▶ **Problem description**:
Take from the data every line in which the word "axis" is found.
◇ ◇ ◇ ◇ ◇ ◇ ◇
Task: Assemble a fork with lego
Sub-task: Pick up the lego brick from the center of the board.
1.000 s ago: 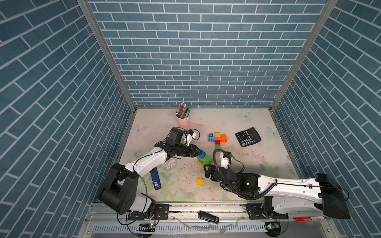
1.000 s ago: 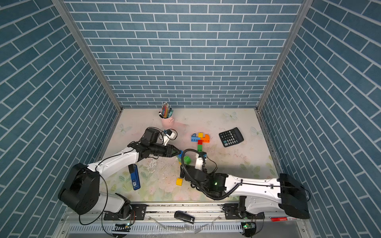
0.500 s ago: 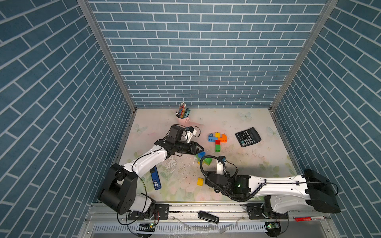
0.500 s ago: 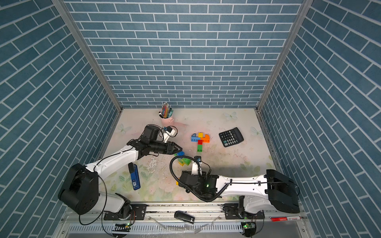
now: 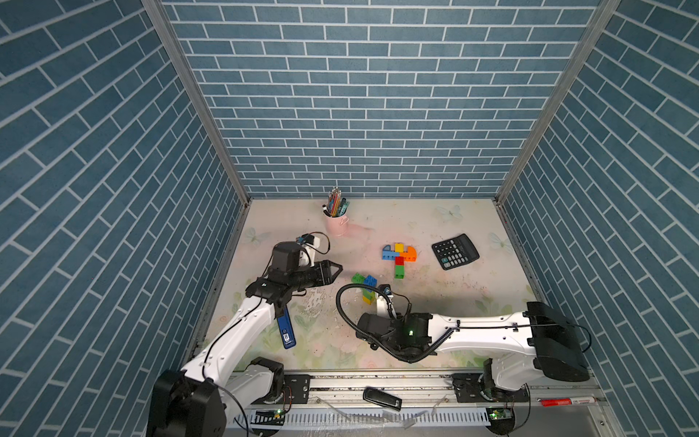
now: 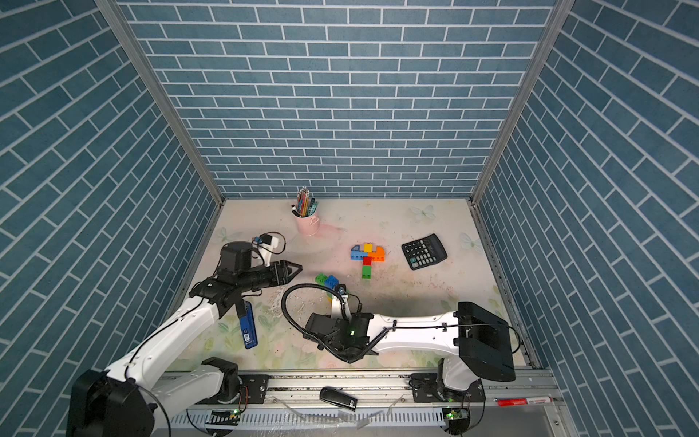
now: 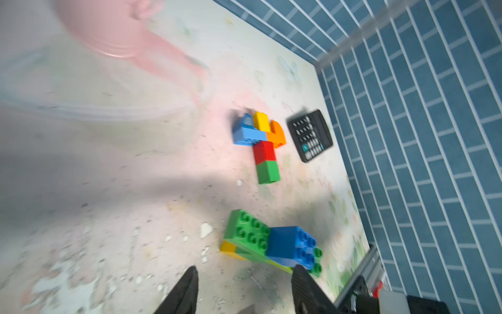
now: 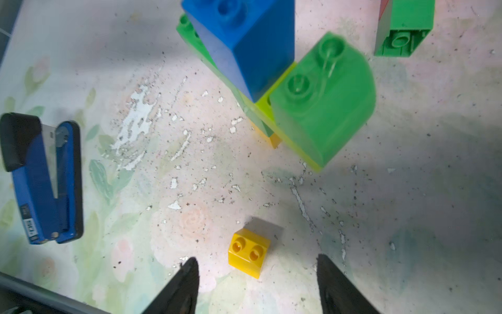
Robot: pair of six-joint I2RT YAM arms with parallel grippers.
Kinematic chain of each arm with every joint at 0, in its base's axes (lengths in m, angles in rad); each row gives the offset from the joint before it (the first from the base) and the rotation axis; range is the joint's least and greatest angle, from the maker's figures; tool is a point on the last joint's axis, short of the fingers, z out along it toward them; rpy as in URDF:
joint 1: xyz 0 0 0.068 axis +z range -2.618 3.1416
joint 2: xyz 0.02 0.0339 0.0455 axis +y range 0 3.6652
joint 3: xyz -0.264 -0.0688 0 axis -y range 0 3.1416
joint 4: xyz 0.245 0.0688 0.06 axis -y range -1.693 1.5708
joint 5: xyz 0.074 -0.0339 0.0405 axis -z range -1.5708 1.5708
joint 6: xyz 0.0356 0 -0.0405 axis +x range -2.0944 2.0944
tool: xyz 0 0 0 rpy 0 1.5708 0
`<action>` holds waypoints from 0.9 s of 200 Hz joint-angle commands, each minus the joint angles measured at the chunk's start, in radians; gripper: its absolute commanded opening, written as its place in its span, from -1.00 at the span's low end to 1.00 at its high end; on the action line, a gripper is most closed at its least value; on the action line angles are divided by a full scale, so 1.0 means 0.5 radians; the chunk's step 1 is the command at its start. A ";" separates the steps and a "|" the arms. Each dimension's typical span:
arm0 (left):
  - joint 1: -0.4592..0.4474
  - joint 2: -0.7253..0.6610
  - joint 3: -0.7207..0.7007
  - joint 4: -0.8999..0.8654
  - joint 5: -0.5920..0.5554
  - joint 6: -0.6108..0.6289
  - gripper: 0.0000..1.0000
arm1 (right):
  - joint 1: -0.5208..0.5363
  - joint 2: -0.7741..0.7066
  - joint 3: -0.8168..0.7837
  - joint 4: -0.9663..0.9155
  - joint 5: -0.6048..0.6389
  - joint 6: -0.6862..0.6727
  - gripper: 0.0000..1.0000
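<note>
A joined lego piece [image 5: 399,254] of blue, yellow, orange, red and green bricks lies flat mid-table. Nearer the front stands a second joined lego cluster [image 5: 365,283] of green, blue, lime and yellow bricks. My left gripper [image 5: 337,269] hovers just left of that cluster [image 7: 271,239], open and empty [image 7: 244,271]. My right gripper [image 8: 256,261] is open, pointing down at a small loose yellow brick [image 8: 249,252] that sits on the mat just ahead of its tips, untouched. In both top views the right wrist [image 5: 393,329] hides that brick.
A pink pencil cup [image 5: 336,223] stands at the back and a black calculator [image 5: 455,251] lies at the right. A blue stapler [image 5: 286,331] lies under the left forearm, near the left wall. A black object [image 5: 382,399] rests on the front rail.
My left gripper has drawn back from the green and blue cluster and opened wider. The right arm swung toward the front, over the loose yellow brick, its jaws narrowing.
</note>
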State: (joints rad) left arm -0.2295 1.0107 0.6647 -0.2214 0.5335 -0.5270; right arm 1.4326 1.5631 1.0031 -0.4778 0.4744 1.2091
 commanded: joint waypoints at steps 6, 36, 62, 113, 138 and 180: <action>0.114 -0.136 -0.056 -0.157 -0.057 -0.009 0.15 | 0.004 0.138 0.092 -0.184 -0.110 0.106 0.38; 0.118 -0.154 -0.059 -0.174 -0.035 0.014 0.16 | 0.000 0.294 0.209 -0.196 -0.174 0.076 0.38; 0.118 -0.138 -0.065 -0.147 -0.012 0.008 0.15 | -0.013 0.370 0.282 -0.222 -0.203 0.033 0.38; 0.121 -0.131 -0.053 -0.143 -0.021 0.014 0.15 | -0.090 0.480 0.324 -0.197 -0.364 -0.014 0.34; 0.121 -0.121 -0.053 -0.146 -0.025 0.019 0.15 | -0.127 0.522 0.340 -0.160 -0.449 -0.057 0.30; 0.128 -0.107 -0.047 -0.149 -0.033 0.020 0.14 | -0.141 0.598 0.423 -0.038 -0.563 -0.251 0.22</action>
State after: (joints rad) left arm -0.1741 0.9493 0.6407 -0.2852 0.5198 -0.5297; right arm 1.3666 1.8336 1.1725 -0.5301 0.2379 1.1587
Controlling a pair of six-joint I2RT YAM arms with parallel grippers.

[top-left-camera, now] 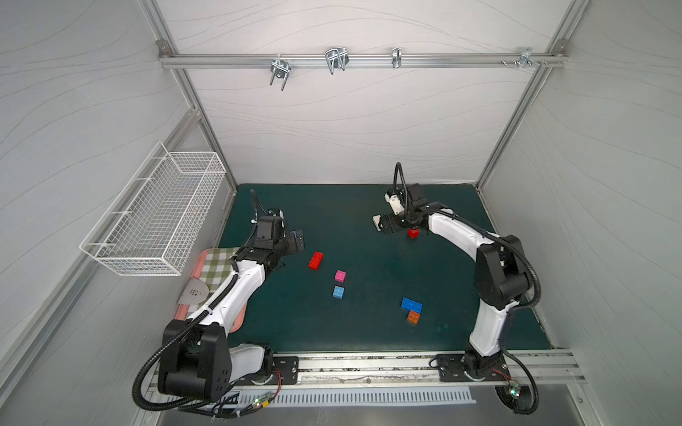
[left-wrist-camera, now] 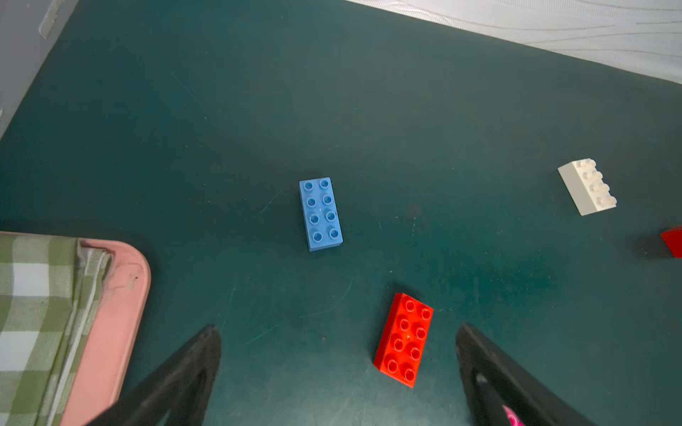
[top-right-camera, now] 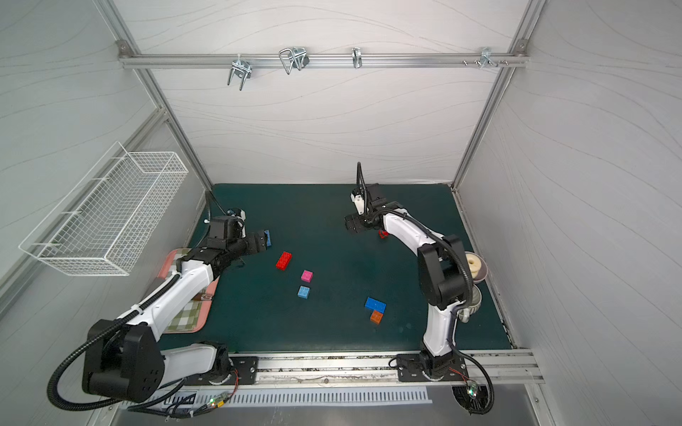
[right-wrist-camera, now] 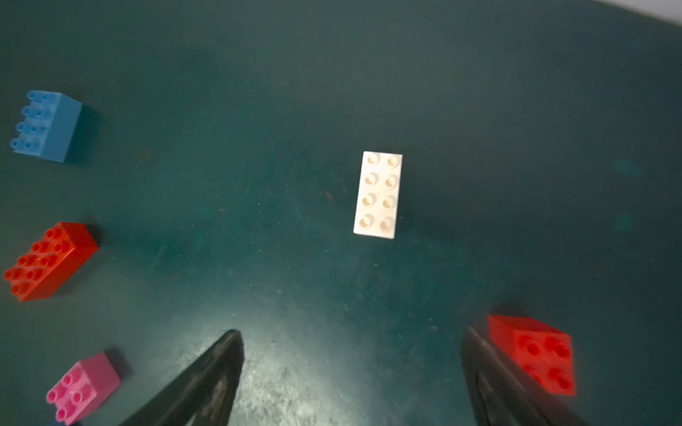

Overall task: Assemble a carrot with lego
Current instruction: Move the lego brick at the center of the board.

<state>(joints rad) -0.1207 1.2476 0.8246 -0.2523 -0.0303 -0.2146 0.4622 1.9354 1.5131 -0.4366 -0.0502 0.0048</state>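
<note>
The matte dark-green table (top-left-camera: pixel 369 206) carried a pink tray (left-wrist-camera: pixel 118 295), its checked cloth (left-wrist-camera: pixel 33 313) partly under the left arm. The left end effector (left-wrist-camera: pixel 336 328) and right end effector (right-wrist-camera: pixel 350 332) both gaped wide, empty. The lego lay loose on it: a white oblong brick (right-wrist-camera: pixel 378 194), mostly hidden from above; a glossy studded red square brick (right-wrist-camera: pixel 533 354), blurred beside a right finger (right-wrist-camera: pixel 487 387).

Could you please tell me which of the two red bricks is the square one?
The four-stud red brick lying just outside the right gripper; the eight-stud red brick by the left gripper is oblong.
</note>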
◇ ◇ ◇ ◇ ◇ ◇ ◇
▶ **Task result**:
Kinematic chain of each arm with every joint at 0, in its base's axes (lengths in m, angles in rad); each row gives the offset from the joint before it (the first from the base) and the rotation axis; range is the joint's least and greatest angle, from the maker's figures; tool is a point on the last joint's axis, short of the fingers, z out along it toward them; rpy as in URDF:
joint 1: xyz 0 0 0.068 axis +z range -2.618 3.1416
joint 2: xyz 0.02 0.0339 0.0455 axis +y range 0 3.6652
joint 3: xyz -0.264 -0.0688 0 axis -y range 0 3.1416
joint 4: xyz 0.245 0.0688 0.06 axis -y range -1.693 1.5708
joint 5: xyz 0.074 -0.0339 0.0405 axis -z range -1.5708 1.5708
joint 6: xyz 0.0356 0 -0.0405 axis +x range -2.0944 2.0944

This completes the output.